PACE IS THE SOLUTION
Enter Commercial Property Assessed Clean Energy (C-PACE), an innovative financing option that can be used to finance 100% of renewable energy, energy efficiency and resiliency improvements to commercial properties. PACE financing also covers all development and soft costs, so there are no out-of-pocket expenses for the property owner. C-PACE solves the split incentive problem and uses the commercial lease structure to the owner’s advantage. Since it is an assessment, not a loan, C-PACE payments are paid with property taxes. And in most triple net and modified gross leases, tenants pay their share of property taxes. So now, the tenant who benefits from the upgrade is also responsible for repayment – thereby solving the split incentive problem.
For property owners, C-PACE is a definite win. They get to upgrade their assets, with no out-of-pocket expenses. The improved properties have lower energy bills, resulting in lower operating expenditures and higher valuations. The properties can also be marketed as “green”, allowing owners to take advantage of any rent premiums for environmentally friendly buildings, as well as better cap rates upon sale
Recently upgraded buildings are also an added selling point when attracting new tenants and buyers. For example, the World Green Building Council reported in 2016 that greener retail buildings correlate with happier customers and higher revenues for stores. When it comes time to find new tenants or renegotiate terms of a lease, property owners will benefit handily from having made a C-PACE assessment.

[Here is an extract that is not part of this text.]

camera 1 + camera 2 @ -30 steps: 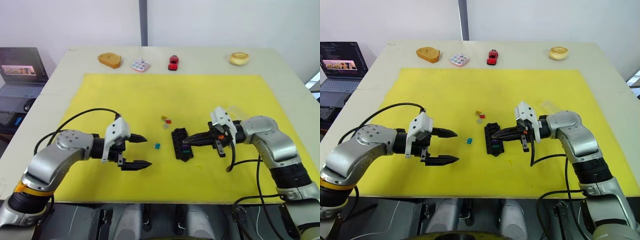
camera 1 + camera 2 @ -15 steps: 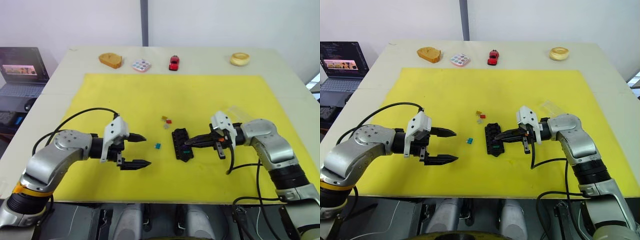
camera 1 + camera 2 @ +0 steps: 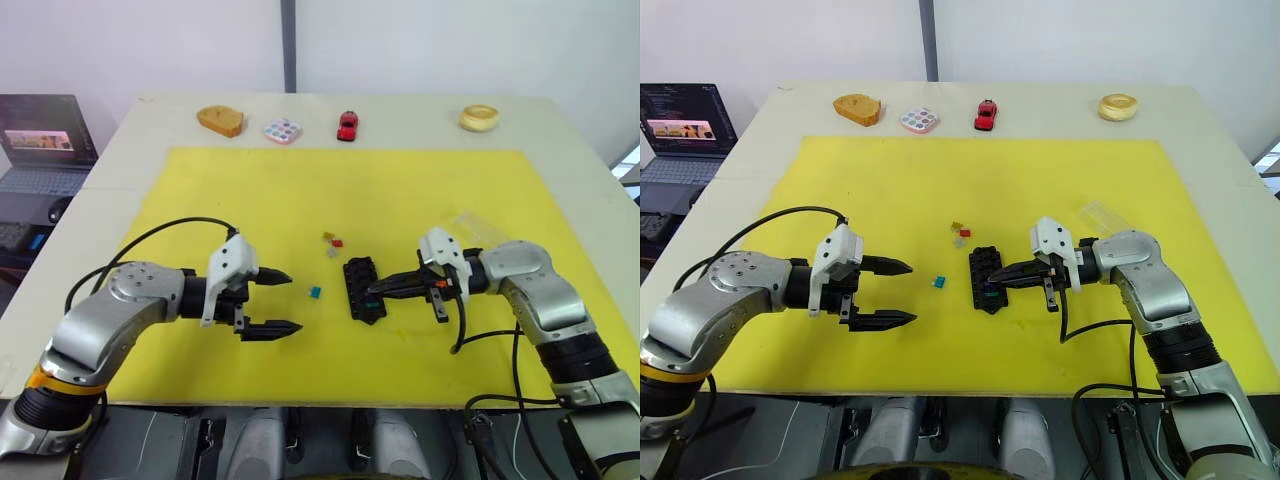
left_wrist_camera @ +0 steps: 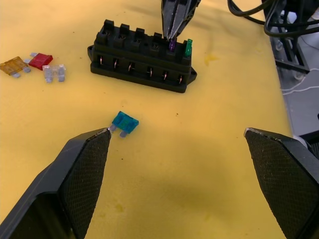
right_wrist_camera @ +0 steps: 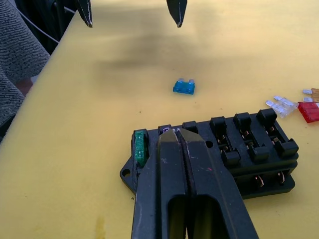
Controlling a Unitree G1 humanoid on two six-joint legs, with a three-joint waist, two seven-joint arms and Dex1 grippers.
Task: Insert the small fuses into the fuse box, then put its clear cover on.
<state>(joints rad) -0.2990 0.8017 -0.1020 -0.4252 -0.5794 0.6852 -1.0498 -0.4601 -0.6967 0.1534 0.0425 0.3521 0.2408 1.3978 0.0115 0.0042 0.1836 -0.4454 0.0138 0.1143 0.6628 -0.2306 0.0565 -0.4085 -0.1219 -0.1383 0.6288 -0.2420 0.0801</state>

Tenants also benefit from C-PACE. Most C-PACE programs require energy efficiency improvements to have a savings-to-investment ratio greater than one. This means that tenants should be able to make each C-PACE repayment with only the funds they have saved from lower energy bills – and still have cash left over that they can pocket. Tenants additionally get to inhabit improved buildings with brand new HVAC, windows, chillers, and other features.
The community likewise benefits from the environmental impact of C-PACE. Energy efficiency reduces the emissions of greenhouse gases, minimizing smog and asthma-inducing particles and diminishes the need for environmentally disruptive fossil fuel extraction methods.
Energy efficiency has long been a difficult investment for owners of commercial real estate. C-PACE flips this script – energy efficiency projects are now not only a good idea but are a slam dunk for commercial property owners.